MASIH ingat banget, tahun 2015, bersama rekan-rekan saya bikin Reading Group Kuntowijoyo (RGK). RGK berlangsung setiap dua minggu pada hari Sabtu malam. Nah, dalam suatu episode, RGK dibuka dengan pembacaan puisi Kuntowijoyo, Pabrik dan Waktu oleh Rina Sunia, salah satu peserta. Dalam baitbait-nya, Kuntowijoyo merekam deru debu industrialisasi. Berduyun manusia memadati jalanan mengisi waktu demi efektif dan efisiensi mesin-mesin pabrik. Sebuah gambaran yang menegaskan teknokratisme.

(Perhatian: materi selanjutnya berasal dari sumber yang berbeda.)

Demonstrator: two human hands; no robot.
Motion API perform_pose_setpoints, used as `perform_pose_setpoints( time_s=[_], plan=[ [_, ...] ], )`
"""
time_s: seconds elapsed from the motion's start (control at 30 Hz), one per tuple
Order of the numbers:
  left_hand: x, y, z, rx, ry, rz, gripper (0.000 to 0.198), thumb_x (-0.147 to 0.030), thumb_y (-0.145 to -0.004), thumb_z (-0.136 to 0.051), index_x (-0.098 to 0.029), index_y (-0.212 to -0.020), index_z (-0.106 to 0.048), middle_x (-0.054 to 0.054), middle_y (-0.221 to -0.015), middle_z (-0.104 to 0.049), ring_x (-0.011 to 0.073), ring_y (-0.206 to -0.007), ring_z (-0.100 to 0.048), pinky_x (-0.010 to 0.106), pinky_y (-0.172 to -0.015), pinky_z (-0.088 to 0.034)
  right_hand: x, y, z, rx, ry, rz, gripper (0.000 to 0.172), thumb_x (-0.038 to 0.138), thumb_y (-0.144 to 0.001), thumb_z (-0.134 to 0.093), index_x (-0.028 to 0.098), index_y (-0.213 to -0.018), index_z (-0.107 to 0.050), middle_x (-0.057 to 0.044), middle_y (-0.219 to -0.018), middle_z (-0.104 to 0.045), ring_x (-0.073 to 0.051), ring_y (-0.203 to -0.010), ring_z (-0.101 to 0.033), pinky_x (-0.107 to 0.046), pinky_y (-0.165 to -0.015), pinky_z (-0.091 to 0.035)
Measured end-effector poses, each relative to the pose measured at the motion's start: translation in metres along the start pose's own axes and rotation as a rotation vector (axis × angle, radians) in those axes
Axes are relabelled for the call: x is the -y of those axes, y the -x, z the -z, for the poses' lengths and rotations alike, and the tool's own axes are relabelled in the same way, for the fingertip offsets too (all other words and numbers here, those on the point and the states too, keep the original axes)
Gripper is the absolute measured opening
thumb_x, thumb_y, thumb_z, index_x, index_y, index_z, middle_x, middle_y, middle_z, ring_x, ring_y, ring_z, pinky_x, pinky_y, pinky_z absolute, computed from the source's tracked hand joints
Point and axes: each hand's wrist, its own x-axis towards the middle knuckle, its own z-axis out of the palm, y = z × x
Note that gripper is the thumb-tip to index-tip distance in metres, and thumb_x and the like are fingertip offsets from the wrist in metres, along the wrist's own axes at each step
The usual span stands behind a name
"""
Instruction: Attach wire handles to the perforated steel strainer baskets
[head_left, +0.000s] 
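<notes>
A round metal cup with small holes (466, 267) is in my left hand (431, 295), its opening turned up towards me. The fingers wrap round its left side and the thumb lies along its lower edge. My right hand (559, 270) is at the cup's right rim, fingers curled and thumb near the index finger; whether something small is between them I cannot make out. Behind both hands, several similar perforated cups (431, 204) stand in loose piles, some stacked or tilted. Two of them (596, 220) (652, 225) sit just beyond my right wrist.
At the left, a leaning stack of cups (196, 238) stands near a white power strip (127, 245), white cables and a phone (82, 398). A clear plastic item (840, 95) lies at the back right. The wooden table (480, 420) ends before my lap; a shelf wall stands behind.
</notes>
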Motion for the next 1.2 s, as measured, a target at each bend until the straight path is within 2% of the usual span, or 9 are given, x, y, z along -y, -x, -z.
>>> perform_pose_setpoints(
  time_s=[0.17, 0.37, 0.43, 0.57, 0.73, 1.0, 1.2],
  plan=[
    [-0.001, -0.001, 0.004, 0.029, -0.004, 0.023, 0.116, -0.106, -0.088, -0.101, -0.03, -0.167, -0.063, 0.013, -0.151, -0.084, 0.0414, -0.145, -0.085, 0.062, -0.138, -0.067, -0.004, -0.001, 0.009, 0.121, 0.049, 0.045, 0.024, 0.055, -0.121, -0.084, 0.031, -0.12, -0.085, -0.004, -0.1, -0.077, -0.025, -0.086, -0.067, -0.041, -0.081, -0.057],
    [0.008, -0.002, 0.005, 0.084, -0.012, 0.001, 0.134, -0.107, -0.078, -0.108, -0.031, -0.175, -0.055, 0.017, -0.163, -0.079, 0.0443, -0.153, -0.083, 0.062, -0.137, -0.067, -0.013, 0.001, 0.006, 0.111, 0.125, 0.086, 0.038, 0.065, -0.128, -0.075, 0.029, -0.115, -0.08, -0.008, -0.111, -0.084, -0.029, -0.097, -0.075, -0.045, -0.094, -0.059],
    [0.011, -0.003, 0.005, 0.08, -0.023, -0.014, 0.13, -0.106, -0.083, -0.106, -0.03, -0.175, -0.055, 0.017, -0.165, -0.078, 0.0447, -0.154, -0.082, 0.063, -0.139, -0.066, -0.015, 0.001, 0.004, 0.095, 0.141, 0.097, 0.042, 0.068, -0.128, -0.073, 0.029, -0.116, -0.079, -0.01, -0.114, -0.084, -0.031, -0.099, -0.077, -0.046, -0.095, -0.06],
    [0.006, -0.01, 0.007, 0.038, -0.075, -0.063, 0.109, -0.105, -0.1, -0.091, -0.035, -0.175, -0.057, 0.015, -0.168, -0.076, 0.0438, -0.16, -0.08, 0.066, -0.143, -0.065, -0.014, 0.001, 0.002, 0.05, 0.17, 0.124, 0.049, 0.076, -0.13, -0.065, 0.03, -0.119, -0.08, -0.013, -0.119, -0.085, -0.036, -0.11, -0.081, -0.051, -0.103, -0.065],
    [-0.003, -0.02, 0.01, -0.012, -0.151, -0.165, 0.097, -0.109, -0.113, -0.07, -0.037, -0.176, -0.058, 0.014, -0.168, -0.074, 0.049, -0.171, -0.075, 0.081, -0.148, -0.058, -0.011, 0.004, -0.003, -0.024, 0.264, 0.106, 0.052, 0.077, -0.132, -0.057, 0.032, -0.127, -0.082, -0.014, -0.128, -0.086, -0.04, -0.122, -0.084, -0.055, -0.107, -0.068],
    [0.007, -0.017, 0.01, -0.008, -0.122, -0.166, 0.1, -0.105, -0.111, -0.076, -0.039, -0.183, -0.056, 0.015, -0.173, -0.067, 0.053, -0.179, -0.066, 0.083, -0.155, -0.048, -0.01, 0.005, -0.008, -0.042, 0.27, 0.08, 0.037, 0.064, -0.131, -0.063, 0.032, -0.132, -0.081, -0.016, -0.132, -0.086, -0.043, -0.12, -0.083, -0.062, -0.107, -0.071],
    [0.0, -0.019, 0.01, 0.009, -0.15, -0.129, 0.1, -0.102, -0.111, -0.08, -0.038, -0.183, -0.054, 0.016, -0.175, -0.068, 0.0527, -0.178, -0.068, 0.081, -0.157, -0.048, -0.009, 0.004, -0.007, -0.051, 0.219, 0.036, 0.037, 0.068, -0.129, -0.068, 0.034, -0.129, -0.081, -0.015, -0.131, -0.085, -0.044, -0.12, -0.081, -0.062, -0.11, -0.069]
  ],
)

Usai perform puisi, lanjut ke pembacaan superlelet sebagaimana yang sudah-sudah. Saat itu masuk bab Cita-Cita Transformasi Islam. Pak Kunto mengenalkan istilah Humanisme Teosentris. Ia menyebutnya sebagai dasar paling sentral nila-nilai doktrin Islam. Al-Qur’an, dalam awal-awal Al-Baqarah menyitir trilogi: Iman—Salat—Zakat, yang senada dengan formasi Iman—Ilmu—Amal.
Iman merupakan ranah kesadaran ketuhanan, bermuara pada zakat atau amal, wujud kesadaran kemanusiaan. Sedangkan salat atau ilmu adalah jembatan penghubung antara kesadaran ketuhanan dengan kesadaran kemanusiaan. Sebuah antara yang bersifat abstrak dengan yang konkret. Kita mafhum, kesadaran ketuhanan itu abstrak, dan amal saleh wujud konkretnya.
Iman dan amal adalah dua kenyataan, yang pertama mendasari yang kedua. Untuk mendapatkan dorongan dalam diri, agar bisa menyelaraskan iman dengan amal, aktivitas penghubungnya salat.
Humanisme Teosentris adalah kesadaran kemanusiaan dan kesadaran ketuhanan. Bahwa pusat keimanan adalah Tuhan, tapi berujung aktual pada manusia. Tauhid merupakan pusat orientasi nilai, pada saat yang sama, manusia adalah tujuan transformasi nilai.
Bagi Pak Kunto, Islam adalah agama yang gelisah sepanjang mengenai problem yang menimpa manusia. Problem serius kemanusiaan menurut Al-Qur’an dalam tafsiran doktor sejarah UGM itu adalah kemiskinan. Orang yang tak peduli terhadap kehidupan orang miskin, kelak bakal menghuni neraka. Jadi logislah kenapa zakat diwajibkan. Zakat fitrah –yang umum kita kenal—sebagai aksi kemanusiaan, dimaksudkan untuk membersihkan puasa. Padahal puasa merupakan perbuatan Ilahiah. Artinya kekurangan yang bersifat Ilahiah dapat ditebus dengan perbuatan kemanusiaan.
Sehingga jelas, Islam merupakan humanisme teosentris, ada kontinuitas antara perbuatan Ilahiah dengan perbuatan kemanusiaan. Kalau orang tidak kuat berpuasa, gantinya dengan membayar fidyah, memberi makan fakir-miskin. Tidak akan berarti ibadah mahda seseorang jika tak berlanjut pada perbuatan baik pada sesama manusia.
Humanisme teosentris serasa penting dan mendesak, mengingat umumnya umat Islam masih bersikap menyebelah. Yang aktif sebagai penegak kemanusiaan, macam aktivis HAM, kesataran gender, dan demokrasi berdiri dalam oposisi biner dengan aktivis masjid. yang emoh bersentuhan dengan yang serba duniawi. Aktivis kemanusiaan hanya melulu bersinggungan dengan masalah-masalah manusia, sebaliknya yang “sok Ilahiah” juga merasa “pasti” surga lantaran intim dengan Tuhan dan berjarak dengan detak kehidupan dunia.
Setelah dirasa cukup prosesi pembacaan makalah esai, lanjut dengan pembacaan cerpen Burung Kecil Bersarang di Pohon. Ada continuum kesadaran ketuhanan dengan kesadaran kemanusiaan dalam cerpen tersebut. Serasa penandasan bahwa humanisme teosentris itu sungguh utama.
Pak Kunto melukiskan keadaan seorang imam masjid, yang mahaguru tauhid di sebuah universitas, bersih pakaiannya berjalan melewati pasar hendak menjadi imam dan khatib shalat Jun’at. Berkecamuk dalam benaknya tentang orang-orang pasar yang tak bergegas mengingat Tuhan. Betapa kotornya orang-orang pasar itu.